After Pennsylvania went two days without a revenue plan last week, Standard and Poor’s Global Ratings put its credit on its “CreditWatch" list.
Inclusion on the list signifies a state in danger of an imminent credit downgrade.
The commonwealth made it off the list this week, after the budget was balanced.
A report released by the agency Tuesday reaffirmed Pennsylvania’s AA-minus rating, saying there’s little risk of a downgrade in the near future.
But S&P still said Pennsylvania’s finances are shaky.
John Sugden, a co-author of the report and the Senior Director at S&P, said the commonwealth was also ranked as having a negative credit outlook.

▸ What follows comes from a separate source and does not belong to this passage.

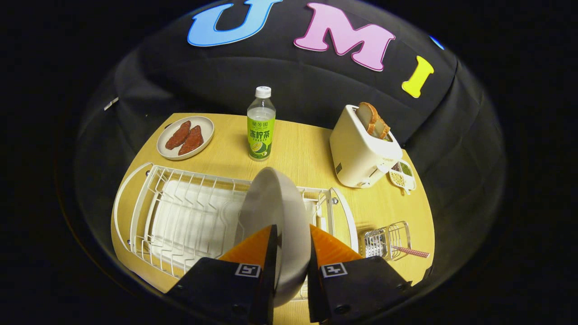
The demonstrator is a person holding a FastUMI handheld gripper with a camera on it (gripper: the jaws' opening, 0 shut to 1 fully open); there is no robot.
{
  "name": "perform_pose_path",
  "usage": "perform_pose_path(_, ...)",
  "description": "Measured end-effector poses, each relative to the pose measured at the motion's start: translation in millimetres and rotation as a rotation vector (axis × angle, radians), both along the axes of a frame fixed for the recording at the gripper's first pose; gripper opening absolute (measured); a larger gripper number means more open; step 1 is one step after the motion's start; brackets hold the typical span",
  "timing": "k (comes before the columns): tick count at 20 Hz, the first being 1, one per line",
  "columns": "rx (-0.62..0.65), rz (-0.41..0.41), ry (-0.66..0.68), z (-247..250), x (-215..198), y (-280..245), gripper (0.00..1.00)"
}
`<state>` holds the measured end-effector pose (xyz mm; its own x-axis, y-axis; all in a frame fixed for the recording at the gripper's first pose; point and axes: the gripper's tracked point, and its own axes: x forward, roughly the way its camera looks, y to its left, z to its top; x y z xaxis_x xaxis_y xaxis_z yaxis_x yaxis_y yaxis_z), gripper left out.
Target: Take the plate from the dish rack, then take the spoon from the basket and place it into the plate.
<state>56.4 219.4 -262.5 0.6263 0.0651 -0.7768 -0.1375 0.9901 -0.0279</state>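
Where the light wooden tabletop [307, 153] begins on the left, a small round beige dish [185, 137] carries two reddish-brown slices of meat [184, 137]. Nearer the gripper, a white wire dish rack [180, 216] with a white drip tray stretches across the table's near side. Beyond the rack, near the table's far edge, stands a clear plastic bottle with a green label and white cap [261, 124]. Standing on edge at the right part of the rack is the round pale grey plate [275, 216], its lower rim caught between the two fingers of the gripper [292, 243], which pinch it from either side. Right of the bottle sits a cream toaster [361, 151] with slices of brown bread [374, 121] poking from its slot, and a small white divided tray of grains [403, 175] touches its right side. Just right of the rack is a small wire basket [387, 240], from which the spoon's red-and-white checked handle [411, 251] sticks out to the right.
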Motion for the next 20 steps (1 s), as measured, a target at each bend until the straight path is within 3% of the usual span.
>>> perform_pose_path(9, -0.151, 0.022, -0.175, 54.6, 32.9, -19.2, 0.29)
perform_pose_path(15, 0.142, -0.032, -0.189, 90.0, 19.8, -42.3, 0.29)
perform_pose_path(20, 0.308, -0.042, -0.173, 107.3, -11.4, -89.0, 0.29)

“What we’re reflecting with our negative outlook is really that the state is structurally unbalanced, in our view, because some of the revenues that they’ve projected might be questionable,” he said. “There might be some optimistic assumptions there.”
The report estimates a $475 million funding gap in the current budget.
That isn’t high enough to warrant a downgrade, but on top of an estimated $1.86 billion structural deficit, it makes the state especially vulnerable to an economic downturn.
Sugden said there is a one-in-three chance the S&P will downgrade the rating in the future.
A lower credit rating would raise borrowing prices for the state, which would likely lead to tax increases.